Could you repeat the entries below exactly, but only from the line with "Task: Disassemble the" through the line with "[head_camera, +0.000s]", and without any picture?

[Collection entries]
************

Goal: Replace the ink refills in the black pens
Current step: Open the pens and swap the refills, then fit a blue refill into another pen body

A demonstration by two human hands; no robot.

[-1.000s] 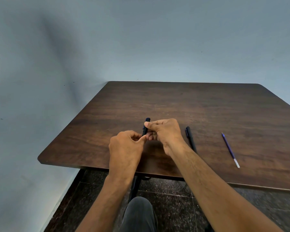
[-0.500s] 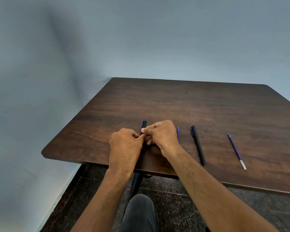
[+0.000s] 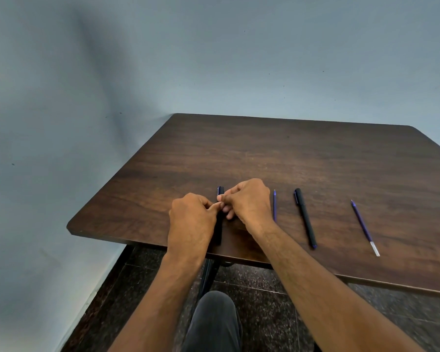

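Observation:
Both hands meet over a black pen point(image 3: 221, 191) near the table's front edge. My left hand point(image 3: 192, 219) grips its lower part and my right hand point(image 3: 248, 199) pinches its upper part; only the pen's top end and a strip between the hands show. A blue refill point(image 3: 274, 205) lies just right of my right hand, partly hidden by the wrist. A second black pen point(image 3: 305, 217) lies on the table further right. Another blue refill point(image 3: 364, 227) with a white end lies at the far right.
The dark wooden table point(image 3: 290, 158) stands against a grey-blue wall, with its left corner near the wall's corner. My knee point(image 3: 214, 323) and a dark speckled floor show below the front edge.
The view has shifted, so the table items sit further right and a blue refill beside my right hand came into sight. Both hands keep hold of the pen.

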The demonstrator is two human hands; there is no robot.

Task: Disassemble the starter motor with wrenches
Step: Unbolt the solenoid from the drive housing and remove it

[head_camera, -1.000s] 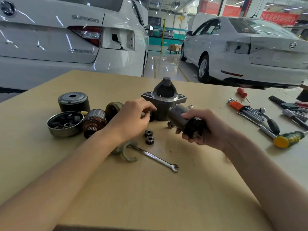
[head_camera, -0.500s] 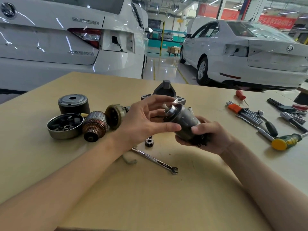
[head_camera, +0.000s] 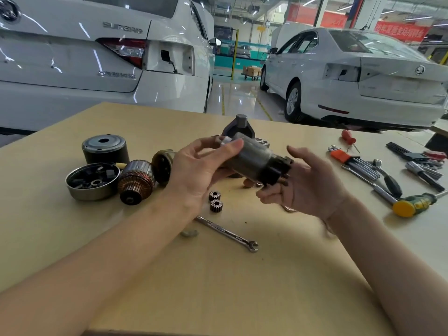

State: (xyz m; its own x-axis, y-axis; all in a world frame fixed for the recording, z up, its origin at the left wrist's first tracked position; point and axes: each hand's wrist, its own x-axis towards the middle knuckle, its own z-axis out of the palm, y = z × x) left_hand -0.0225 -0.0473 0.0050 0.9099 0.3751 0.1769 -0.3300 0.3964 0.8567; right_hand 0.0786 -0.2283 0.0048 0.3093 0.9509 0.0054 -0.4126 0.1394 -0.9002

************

**EXPECTED ANSWER**
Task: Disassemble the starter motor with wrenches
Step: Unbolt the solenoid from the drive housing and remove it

[head_camera, -1.000s] 
[head_camera, -0.500s] 
[head_camera, +0.000s] 

This is the complete output for the exercise.